Work to be completed: Gather each line of the entries below that includes "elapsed".

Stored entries
◇ ◇ ◇ ◇
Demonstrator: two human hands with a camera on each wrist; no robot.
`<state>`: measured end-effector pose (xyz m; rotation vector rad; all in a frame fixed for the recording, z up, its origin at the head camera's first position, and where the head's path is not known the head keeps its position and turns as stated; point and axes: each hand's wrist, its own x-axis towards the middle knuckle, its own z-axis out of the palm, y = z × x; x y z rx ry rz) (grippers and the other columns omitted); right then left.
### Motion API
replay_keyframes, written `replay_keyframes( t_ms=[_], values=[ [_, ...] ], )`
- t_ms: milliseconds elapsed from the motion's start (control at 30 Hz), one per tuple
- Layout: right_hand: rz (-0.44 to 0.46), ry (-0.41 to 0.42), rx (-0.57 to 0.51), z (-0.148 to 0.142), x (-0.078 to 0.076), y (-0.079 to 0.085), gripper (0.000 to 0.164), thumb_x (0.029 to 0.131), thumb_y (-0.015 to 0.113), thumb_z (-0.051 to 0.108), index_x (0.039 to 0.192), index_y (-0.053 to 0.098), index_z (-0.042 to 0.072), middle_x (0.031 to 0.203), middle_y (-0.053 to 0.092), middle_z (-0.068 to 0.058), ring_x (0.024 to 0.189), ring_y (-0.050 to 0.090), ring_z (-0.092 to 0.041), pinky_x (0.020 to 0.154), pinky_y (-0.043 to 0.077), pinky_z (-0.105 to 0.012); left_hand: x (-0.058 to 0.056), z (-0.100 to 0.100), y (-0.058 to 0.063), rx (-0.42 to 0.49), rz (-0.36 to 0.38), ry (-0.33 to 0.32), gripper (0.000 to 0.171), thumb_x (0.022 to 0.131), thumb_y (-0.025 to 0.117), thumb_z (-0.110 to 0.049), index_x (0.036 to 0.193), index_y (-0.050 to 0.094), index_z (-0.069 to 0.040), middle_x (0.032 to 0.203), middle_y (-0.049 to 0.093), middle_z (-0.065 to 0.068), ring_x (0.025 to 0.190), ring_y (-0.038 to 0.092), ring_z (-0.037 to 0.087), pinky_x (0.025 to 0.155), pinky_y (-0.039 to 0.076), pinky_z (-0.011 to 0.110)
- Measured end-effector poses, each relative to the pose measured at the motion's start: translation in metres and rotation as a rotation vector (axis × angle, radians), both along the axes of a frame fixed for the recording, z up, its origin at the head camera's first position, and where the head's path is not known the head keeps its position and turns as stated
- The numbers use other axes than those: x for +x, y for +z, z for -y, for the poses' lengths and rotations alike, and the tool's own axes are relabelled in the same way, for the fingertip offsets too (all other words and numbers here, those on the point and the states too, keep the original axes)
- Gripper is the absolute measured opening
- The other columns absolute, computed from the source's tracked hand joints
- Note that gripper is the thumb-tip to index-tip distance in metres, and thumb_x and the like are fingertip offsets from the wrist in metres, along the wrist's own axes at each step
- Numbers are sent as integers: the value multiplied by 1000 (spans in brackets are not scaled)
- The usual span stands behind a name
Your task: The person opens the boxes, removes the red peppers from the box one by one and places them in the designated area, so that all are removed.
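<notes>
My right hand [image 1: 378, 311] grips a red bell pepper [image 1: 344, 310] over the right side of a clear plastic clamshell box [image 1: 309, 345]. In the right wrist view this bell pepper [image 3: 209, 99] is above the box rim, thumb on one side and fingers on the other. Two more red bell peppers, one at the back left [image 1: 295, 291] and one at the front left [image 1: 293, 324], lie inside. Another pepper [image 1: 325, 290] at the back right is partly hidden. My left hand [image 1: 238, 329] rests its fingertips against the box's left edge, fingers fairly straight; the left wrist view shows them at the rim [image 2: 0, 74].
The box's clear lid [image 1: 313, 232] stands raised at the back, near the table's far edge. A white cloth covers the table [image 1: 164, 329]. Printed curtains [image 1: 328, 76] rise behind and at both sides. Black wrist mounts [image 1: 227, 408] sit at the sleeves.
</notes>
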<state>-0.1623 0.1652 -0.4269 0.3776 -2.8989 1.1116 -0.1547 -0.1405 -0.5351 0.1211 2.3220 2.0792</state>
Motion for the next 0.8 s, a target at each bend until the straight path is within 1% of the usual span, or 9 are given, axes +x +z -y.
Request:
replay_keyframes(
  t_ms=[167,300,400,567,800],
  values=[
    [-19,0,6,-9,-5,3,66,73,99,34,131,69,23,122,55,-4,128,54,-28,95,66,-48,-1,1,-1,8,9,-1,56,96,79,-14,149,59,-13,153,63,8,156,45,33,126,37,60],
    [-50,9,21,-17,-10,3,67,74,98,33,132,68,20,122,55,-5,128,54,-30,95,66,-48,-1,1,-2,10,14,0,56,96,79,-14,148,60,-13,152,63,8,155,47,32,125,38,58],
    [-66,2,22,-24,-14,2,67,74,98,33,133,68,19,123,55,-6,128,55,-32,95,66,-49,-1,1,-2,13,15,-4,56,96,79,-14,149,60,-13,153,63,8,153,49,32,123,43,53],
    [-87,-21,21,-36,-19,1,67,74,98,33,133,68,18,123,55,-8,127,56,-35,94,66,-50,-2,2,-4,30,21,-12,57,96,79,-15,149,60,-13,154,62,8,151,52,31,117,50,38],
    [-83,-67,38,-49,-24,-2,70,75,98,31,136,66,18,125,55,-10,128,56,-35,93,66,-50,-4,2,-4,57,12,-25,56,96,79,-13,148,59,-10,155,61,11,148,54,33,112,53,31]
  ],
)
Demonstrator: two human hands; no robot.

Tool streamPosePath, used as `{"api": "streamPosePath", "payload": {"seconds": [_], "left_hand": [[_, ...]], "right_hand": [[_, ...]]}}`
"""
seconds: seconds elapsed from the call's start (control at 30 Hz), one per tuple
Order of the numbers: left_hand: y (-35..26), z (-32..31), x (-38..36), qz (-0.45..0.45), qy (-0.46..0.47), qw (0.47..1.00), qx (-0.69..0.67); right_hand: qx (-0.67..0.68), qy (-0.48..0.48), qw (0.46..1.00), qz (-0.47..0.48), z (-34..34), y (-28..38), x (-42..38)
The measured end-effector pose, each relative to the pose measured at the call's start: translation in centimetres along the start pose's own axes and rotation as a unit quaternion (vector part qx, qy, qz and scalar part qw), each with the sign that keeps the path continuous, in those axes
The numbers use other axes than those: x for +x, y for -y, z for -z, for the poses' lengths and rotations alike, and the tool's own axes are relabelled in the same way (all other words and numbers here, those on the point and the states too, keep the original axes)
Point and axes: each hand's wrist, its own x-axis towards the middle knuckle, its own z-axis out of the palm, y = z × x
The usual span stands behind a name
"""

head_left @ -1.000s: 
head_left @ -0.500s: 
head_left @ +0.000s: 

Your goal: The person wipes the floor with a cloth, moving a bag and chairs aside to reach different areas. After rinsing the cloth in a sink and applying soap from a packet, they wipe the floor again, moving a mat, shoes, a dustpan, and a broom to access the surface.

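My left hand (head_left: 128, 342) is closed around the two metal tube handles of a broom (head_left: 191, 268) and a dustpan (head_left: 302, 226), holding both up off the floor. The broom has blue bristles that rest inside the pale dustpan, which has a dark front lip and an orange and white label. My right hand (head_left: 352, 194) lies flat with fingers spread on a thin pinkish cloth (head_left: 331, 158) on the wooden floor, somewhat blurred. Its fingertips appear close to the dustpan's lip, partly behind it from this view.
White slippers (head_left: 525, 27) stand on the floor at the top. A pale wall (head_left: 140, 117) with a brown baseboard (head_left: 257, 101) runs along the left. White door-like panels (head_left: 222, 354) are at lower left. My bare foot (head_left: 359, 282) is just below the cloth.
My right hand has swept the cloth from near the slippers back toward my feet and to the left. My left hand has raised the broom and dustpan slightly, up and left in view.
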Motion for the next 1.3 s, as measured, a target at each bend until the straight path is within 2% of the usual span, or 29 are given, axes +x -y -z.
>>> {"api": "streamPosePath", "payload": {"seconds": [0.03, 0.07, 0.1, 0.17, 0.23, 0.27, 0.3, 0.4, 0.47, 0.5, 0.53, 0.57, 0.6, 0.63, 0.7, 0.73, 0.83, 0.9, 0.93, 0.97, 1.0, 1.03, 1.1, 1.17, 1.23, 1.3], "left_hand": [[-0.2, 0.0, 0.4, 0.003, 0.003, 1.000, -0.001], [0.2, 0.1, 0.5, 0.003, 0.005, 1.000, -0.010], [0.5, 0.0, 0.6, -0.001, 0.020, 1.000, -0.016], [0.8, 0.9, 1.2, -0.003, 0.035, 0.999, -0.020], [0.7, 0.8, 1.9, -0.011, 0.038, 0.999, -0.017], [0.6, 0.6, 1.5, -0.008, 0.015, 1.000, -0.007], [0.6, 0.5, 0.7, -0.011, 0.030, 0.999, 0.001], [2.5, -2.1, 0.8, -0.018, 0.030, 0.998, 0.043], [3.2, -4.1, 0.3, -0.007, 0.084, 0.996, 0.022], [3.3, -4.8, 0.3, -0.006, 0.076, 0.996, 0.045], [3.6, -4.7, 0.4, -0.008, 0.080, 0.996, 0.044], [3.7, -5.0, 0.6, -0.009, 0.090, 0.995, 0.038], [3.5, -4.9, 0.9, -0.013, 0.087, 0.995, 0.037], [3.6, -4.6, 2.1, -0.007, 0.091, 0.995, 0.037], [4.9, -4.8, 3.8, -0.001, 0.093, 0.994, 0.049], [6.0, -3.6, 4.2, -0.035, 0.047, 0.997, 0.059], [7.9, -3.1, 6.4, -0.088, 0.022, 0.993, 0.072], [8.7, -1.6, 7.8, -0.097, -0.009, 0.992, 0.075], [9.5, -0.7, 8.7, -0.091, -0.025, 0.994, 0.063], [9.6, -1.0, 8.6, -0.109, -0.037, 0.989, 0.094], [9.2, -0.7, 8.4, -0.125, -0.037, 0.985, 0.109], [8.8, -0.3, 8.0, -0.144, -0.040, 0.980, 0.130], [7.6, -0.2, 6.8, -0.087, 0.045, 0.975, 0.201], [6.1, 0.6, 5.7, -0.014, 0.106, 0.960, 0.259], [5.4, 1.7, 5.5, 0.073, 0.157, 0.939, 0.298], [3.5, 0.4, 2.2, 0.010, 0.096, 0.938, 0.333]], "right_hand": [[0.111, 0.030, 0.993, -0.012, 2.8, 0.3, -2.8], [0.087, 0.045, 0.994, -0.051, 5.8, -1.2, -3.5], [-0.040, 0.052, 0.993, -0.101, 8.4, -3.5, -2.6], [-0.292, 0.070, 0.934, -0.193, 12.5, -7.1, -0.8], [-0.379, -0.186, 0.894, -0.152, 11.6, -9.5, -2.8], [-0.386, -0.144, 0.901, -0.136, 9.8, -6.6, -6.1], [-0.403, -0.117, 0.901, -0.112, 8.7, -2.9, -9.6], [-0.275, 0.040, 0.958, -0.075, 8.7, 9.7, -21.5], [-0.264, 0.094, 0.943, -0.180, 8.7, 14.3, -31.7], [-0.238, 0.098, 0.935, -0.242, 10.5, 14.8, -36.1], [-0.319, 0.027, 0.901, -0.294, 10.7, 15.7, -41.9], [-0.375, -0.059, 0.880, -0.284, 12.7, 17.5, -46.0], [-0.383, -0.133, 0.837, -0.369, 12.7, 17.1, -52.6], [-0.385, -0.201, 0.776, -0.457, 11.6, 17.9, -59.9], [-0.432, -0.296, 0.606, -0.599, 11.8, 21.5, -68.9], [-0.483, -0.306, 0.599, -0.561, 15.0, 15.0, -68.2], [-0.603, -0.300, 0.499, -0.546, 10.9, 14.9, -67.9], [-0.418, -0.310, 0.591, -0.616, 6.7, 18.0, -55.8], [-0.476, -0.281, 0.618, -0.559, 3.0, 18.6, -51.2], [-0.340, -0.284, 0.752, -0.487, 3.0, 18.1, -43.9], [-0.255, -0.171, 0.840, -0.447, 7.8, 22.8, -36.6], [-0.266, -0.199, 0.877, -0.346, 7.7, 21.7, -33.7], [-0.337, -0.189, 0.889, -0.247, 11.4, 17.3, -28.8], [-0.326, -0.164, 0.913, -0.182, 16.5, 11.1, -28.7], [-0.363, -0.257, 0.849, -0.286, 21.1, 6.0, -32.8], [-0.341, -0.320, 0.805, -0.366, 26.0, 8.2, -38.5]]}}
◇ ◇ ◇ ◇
Reply:
- t_ms: milliseconds elapsed from the motion's start (control at 30 Hz), one per tuple
seconds: seconds elapsed from the call's start (control at 30 Hz), one per tuple

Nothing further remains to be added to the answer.